## TASK INSTRUCTIONS
Repeat exactly, and only, the lines below starting at the line that contains "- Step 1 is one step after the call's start" and ending at the line that contains "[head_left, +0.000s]", inclusive of both.

## RAW DATA
++++

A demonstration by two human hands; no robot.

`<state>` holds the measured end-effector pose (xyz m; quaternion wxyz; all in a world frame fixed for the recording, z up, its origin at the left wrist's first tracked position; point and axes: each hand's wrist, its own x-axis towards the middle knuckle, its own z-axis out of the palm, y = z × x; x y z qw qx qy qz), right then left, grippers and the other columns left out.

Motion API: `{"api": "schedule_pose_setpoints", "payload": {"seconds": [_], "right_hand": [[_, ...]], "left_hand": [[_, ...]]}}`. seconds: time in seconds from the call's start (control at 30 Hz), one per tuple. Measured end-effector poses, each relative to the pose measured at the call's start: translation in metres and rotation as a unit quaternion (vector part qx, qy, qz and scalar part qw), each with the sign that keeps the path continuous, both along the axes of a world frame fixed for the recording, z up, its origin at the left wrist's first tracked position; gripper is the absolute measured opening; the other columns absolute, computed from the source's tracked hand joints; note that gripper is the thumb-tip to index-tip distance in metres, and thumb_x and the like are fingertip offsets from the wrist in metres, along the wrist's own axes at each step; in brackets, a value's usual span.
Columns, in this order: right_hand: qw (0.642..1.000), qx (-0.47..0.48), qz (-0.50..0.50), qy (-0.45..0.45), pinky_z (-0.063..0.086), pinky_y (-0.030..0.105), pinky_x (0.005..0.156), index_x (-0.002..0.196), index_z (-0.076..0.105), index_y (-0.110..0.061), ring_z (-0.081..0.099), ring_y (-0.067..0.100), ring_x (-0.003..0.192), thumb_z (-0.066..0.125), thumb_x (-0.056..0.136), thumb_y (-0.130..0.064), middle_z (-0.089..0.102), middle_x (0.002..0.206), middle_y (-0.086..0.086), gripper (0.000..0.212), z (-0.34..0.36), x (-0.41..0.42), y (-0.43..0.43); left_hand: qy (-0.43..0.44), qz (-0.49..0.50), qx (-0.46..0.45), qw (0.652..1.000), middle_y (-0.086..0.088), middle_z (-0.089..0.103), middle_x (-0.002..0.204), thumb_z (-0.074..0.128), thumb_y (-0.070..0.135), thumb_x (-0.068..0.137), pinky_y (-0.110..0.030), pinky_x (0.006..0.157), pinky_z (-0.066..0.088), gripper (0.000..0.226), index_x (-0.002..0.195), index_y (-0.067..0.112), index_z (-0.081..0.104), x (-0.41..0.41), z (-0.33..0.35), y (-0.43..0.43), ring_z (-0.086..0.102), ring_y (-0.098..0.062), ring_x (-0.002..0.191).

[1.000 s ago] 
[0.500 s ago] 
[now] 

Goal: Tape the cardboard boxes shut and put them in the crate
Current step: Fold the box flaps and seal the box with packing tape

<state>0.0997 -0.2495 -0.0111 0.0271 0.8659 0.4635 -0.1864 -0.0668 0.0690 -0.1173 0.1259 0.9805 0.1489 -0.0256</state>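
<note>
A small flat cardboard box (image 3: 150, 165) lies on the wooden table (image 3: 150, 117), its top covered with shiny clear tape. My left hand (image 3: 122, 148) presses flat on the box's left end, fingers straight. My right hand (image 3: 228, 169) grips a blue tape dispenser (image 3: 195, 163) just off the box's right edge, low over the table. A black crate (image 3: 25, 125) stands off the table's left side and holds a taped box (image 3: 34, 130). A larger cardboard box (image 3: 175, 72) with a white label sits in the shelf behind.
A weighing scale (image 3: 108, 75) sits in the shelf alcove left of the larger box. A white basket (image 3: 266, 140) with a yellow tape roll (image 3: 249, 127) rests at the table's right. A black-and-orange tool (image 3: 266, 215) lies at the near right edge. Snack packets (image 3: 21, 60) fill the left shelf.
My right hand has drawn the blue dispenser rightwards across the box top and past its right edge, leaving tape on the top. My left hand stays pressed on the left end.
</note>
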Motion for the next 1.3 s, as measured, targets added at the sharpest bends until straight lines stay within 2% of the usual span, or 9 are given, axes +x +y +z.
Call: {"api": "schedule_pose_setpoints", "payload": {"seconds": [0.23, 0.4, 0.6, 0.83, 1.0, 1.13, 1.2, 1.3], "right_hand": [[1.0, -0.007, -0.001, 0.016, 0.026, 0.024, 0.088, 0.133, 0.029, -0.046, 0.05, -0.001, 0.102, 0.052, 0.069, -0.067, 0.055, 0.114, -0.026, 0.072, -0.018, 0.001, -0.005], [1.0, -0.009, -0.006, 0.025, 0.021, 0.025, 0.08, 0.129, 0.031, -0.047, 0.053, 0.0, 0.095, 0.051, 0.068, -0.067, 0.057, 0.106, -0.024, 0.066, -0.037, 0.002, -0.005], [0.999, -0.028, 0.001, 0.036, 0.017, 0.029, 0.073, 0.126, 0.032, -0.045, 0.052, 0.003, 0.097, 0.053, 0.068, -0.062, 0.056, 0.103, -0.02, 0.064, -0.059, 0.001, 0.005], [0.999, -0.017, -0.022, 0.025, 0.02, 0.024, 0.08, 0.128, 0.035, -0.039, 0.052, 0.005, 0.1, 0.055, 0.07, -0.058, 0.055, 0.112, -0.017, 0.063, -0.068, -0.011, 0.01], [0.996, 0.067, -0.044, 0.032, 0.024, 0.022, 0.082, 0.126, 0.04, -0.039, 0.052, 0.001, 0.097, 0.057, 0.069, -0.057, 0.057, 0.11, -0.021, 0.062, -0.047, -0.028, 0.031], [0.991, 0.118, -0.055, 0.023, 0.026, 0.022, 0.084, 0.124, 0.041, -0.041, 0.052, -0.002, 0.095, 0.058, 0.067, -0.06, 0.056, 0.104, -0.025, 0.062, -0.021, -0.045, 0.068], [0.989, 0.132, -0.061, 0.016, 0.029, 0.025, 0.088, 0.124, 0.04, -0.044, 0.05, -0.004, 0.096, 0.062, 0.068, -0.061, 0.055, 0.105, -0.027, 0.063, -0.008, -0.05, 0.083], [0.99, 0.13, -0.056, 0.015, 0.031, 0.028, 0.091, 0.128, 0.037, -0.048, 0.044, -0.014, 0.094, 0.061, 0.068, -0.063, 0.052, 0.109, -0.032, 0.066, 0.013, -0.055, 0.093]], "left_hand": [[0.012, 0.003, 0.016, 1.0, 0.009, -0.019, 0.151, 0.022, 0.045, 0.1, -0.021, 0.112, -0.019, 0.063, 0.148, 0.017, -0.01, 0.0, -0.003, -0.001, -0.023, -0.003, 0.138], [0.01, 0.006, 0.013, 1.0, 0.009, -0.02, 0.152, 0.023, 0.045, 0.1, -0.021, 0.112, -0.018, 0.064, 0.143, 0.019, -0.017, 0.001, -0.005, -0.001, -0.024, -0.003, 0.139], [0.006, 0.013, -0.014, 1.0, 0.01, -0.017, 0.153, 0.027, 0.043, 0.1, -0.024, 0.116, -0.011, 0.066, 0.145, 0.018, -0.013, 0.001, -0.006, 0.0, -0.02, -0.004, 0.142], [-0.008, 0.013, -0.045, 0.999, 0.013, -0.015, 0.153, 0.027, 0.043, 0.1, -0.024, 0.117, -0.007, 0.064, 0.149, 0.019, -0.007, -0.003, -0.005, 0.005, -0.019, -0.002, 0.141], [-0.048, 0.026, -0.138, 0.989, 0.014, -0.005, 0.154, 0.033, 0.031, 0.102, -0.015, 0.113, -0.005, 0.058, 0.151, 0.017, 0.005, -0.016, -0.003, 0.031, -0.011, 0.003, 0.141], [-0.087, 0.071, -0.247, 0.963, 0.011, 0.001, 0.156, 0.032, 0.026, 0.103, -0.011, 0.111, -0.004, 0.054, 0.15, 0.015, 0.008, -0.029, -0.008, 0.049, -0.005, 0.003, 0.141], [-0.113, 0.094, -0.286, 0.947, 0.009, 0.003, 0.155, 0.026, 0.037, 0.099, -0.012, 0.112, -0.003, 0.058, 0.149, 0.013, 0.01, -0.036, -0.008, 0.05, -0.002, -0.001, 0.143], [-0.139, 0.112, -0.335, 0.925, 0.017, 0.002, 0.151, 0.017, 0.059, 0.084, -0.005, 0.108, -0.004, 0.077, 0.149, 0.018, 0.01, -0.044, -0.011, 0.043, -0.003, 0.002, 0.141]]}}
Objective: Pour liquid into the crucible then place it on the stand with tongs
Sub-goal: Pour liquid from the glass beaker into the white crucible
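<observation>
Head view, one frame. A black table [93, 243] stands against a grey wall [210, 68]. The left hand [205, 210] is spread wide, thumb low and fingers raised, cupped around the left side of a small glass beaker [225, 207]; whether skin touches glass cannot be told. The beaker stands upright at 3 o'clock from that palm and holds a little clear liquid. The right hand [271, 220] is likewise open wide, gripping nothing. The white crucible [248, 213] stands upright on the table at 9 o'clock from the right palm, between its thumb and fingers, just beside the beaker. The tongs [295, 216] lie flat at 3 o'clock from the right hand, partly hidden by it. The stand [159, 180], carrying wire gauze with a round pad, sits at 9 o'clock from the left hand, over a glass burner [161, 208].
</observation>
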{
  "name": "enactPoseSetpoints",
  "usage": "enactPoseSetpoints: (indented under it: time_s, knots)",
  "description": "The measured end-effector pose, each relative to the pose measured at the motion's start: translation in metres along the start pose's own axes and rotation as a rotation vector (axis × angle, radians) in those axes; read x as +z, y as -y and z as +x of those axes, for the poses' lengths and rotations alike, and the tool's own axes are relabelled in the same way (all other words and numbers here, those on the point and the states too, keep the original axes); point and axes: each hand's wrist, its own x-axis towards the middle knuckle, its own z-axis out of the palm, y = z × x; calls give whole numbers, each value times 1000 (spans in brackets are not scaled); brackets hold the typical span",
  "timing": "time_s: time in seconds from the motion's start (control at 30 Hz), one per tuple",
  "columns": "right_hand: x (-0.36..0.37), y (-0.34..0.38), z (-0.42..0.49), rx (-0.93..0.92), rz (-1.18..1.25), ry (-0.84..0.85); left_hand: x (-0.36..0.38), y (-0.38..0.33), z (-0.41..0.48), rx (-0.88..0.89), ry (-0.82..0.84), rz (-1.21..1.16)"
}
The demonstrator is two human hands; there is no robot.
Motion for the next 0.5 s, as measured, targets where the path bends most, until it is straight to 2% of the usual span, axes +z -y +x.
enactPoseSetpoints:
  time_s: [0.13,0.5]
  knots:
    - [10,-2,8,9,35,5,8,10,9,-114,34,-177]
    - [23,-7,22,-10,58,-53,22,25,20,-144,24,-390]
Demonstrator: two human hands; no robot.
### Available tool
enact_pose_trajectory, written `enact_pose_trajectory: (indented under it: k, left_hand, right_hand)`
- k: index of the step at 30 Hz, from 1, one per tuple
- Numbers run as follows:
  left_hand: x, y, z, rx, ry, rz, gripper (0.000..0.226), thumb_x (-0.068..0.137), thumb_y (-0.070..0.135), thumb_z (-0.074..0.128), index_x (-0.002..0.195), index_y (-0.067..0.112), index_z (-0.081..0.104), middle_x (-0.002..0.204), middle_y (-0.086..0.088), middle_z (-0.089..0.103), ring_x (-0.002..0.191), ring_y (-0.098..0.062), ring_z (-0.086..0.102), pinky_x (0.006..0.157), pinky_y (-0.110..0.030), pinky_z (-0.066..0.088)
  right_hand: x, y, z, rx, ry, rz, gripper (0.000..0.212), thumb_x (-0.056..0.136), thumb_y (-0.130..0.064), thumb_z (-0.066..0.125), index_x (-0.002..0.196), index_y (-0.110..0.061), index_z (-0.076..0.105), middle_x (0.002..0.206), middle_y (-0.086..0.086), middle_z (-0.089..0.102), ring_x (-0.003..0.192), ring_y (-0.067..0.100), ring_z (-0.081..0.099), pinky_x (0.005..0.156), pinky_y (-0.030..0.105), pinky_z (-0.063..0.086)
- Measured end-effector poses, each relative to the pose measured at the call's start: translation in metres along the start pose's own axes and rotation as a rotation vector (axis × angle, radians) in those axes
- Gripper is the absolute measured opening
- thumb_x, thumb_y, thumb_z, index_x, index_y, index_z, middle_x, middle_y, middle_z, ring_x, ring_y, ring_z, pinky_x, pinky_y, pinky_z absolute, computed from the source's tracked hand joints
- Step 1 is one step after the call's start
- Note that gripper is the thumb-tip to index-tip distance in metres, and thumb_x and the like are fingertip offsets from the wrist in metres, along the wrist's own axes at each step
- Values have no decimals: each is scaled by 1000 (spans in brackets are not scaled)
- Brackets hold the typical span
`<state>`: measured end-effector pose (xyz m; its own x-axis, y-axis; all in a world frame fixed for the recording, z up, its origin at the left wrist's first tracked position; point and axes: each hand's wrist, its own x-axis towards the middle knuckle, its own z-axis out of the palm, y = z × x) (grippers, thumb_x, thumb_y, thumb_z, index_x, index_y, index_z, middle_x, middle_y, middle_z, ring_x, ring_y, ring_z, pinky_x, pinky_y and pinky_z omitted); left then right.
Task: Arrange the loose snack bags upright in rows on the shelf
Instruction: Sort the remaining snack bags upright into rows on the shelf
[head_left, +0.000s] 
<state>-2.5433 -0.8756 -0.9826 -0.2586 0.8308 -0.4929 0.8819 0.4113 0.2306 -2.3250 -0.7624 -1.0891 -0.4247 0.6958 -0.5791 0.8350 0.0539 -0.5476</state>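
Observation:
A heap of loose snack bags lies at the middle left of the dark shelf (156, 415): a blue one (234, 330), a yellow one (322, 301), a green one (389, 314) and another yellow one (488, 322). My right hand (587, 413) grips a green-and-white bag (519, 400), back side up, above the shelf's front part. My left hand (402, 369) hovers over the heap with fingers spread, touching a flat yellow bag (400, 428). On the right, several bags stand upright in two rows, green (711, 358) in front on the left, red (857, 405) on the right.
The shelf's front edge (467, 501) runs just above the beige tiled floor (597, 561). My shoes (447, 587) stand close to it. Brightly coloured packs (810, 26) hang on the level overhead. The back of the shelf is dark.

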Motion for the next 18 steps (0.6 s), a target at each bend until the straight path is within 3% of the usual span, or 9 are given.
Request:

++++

## REPLY TO THE EXERCISE
- Step 1 is one step after the call's start
- Note that gripper is the thumb-tip to index-tip distance in metres, and thumb_x and the like are fingertip offsets from the wrist in metres, along the wrist's own axes at each step
- Values have no decimals: each is scaled by 1000 (spans in brackets are not scaled)
- Brackets hold the typical span
`<state>`: measured end-effector pose (xyz m; its own x-axis, y-axis; all in a world frame fixed for the recording, z up, its origin at the left wrist's first tracked position; point and axes: each hand's wrist, its own x-axis towards the middle knuckle, its own z-axis out of the palm, y = z × x) (grippers, thumb_x, thumb_y, thumb_z, index_x, index_y, index_z, middle_x, middle_y, middle_z, ring_x, ring_y, ring_z, pinky_x, pinky_y and pinky_z omitted); left then right.
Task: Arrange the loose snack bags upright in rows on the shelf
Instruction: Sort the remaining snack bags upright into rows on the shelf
[head_left, +0.000s] 

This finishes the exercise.